_Problem details_
Please return only the lines from the one holding "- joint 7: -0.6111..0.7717" through the one holding "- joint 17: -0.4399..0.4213", exactly as they appear in the records below, both ends included.

┌─ Records provided

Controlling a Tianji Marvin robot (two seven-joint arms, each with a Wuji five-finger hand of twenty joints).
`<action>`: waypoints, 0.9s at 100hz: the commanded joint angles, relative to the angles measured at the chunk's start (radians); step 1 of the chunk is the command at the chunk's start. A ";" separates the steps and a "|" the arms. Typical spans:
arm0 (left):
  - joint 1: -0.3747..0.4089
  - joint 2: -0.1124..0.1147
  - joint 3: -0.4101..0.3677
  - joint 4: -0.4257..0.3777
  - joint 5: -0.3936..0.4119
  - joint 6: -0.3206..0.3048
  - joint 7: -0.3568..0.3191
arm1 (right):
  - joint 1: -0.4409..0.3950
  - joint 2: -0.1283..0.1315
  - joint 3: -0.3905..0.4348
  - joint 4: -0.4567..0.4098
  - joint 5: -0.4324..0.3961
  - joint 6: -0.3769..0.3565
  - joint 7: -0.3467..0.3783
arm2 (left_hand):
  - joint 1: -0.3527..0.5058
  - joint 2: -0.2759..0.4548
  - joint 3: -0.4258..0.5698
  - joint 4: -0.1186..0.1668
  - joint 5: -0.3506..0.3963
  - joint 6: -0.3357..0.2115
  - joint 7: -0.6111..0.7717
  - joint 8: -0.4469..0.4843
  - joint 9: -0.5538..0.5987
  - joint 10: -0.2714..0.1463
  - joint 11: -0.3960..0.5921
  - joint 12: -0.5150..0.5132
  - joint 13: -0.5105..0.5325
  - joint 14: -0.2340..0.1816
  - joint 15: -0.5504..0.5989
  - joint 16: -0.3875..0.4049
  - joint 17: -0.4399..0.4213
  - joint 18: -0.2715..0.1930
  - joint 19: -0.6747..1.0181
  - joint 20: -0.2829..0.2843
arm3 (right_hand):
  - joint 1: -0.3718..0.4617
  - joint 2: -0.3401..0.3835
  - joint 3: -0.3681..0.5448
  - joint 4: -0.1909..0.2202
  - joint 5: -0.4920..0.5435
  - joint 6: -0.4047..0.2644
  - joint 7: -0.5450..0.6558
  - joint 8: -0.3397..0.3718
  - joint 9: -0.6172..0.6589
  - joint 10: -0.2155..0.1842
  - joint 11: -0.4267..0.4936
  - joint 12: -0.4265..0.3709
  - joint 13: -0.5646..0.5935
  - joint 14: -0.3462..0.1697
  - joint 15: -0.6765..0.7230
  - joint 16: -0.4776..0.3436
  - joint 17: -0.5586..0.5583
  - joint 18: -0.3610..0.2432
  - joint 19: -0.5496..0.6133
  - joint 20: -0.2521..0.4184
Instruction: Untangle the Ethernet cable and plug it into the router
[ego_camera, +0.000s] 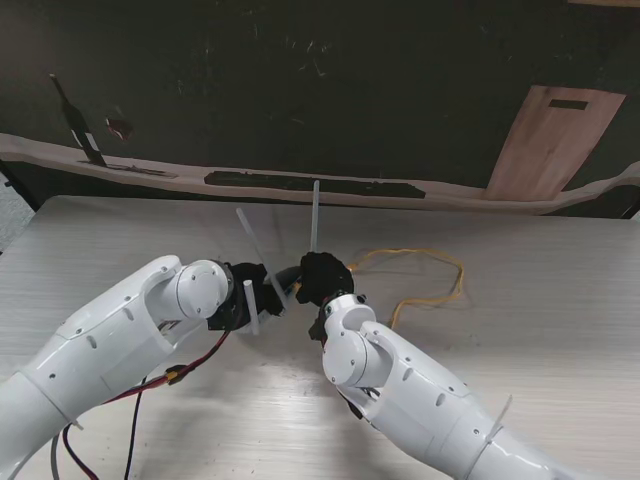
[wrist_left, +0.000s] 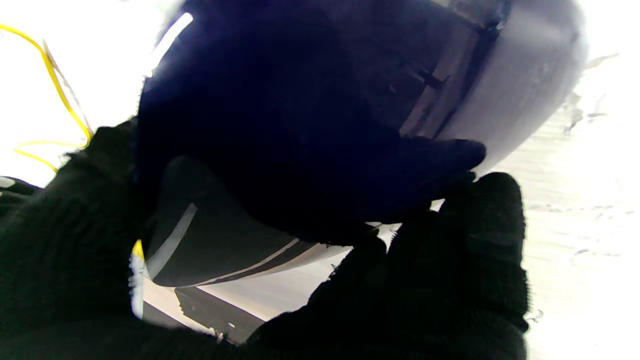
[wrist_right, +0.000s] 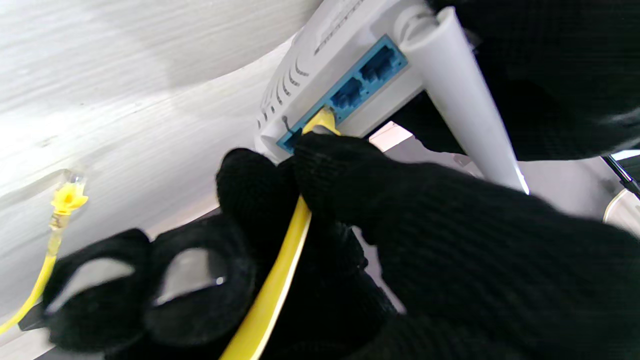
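The white router (wrist_right: 320, 75) is tilted up off the table between my two black-gloved hands, its blue ports (wrist_right: 372, 70) facing my right hand. In the stand view mostly its antennas (ego_camera: 314, 215) show. My left hand (ego_camera: 243, 297) is shut on the router body and fills the left wrist view with dark glove (wrist_left: 450, 280). My right hand (ego_camera: 322, 278) is shut on the yellow Ethernet cable (wrist_right: 280, 290), pressing its plug (wrist_right: 324, 120) against one blue port; how far in it sits is hidden. The cable's other plug (wrist_right: 67, 197) lies loose on the table. Slack cable (ego_camera: 432, 275) loops to the right.
Red and black wires (ego_camera: 185, 372) trail over the table beside my left arm. A wooden board (ego_camera: 555, 140) leans at the back right, and a dark strip (ego_camera: 310, 183) runs along the table's far edge.
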 joint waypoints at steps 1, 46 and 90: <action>0.061 -0.014 0.047 0.050 -0.029 0.002 -0.060 | -0.005 -0.016 -0.013 0.003 0.008 -0.007 0.022 | 0.483 0.217 0.316 0.034 0.106 -0.479 0.248 0.056 0.096 -0.424 0.204 0.073 0.093 -0.280 0.207 0.060 -0.018 -0.251 -0.032 0.014 | 0.086 0.028 0.090 0.025 0.063 -0.088 -0.019 0.012 0.156 0.140 0.055 -0.009 -0.019 -0.182 0.010 0.010 0.011 -0.061 0.054 0.029; 0.050 -0.021 0.067 0.064 -0.048 -0.010 -0.053 | 0.002 -0.041 -0.023 0.038 0.056 -0.006 0.008 | 0.497 0.183 0.331 0.083 0.116 -0.495 0.265 0.064 0.111 -0.439 0.220 0.066 0.129 -0.291 0.211 0.064 0.032 -0.261 -0.034 -0.016 | 0.102 0.048 0.079 0.023 0.063 -0.075 -0.035 0.022 0.150 0.155 0.051 0.001 -0.018 -0.182 -0.004 0.006 0.006 -0.049 0.031 0.034; 0.059 -0.030 0.058 0.074 -0.053 -0.034 -0.028 | 0.021 -0.075 -0.050 0.092 0.101 -0.008 -0.008 | 0.593 0.106 0.391 0.008 0.126 -0.508 0.294 0.080 0.132 -0.459 0.229 0.072 0.177 -0.307 0.187 0.078 0.062 -0.230 0.014 -0.191 | 0.108 0.047 0.081 0.027 0.070 -0.070 -0.042 0.031 0.153 0.158 0.055 0.007 -0.018 -0.188 0.001 0.008 0.006 -0.051 0.029 0.038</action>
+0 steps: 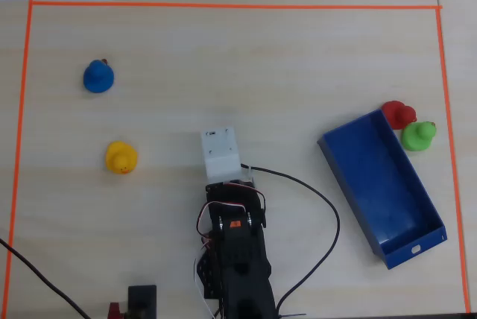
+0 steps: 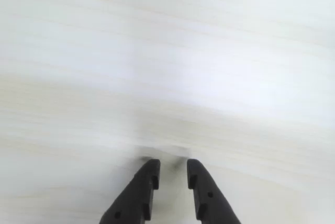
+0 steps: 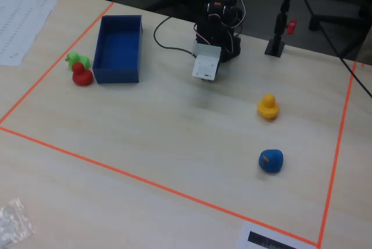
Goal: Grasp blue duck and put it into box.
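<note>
I count one blue duck (image 1: pixel 98 76) near the taped far-left corner, one box (image 1: pixel 381 185) at the right edge, my gripper (image 2: pixel 171 170) slightly parted, empty

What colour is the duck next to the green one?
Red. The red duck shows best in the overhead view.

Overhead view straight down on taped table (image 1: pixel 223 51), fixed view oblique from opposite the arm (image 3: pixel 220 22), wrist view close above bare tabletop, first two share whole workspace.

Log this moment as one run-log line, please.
gripper: slightly open, empty, over bare table | blue duck: untouched, far from arm | box: empty | step: grasp not started
</note>
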Controlling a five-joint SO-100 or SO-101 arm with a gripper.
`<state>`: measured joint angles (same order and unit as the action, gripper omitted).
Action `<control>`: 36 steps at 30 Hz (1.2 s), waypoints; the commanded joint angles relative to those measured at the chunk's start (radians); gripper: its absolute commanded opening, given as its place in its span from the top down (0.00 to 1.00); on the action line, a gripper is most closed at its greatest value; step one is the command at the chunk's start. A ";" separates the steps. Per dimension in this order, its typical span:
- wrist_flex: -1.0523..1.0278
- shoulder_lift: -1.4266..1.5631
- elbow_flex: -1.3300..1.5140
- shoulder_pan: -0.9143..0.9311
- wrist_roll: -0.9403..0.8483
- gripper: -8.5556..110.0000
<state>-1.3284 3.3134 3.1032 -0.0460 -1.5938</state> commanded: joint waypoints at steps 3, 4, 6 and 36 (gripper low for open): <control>-0.018 -0.002 0.008 -0.005 0.008 0.89; -0.018 -0.002 0.008 -0.005 0.008 0.89; -0.018 -0.002 0.008 -0.005 0.008 0.89; -0.018 -0.002 0.008 -0.005 0.008 0.90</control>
<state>-1.3284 3.3134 3.1048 -0.0460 -1.5938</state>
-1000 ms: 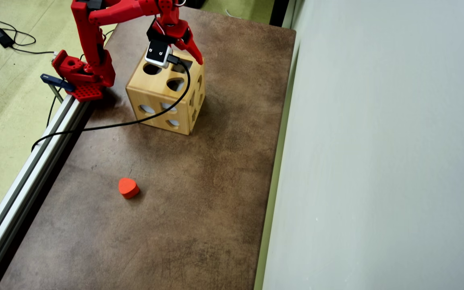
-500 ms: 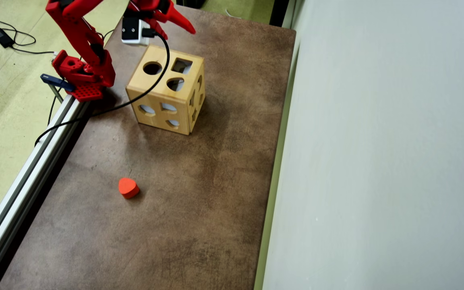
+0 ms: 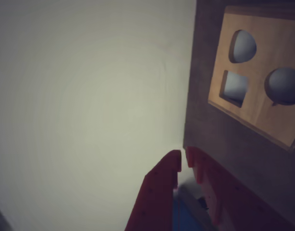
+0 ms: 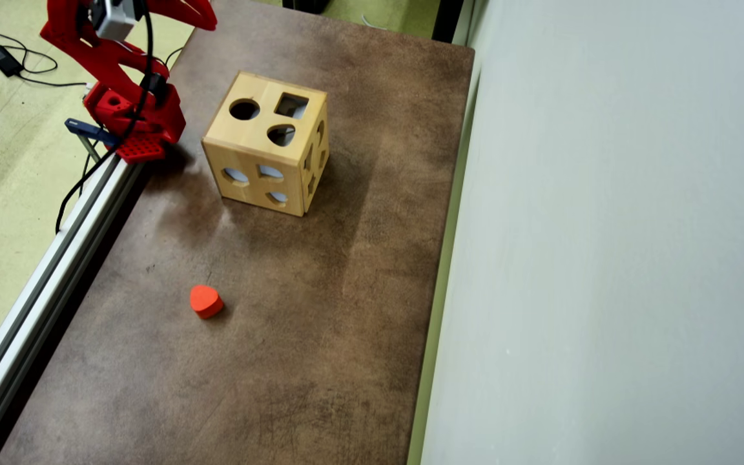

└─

_Solution to this exercise_
  - joint 7: -0.6111..0.7717
  - joint 8: -0.4469..0.4843
  - joint 9: -0.5538..0.5987
  - joint 10: -0.2714..0.1463
  - joint 11: -0.3960..0.5921
  - joint 12: -0.5150..0.5132
  - joint 13: -0.5105..0.5325
  - joint 14: -0.2340..0.1816
  - joint 15: -0.5504..0.5989
  - joint 16: -0.3875..0.4049
  - joint 17: -0.4399..0.4213

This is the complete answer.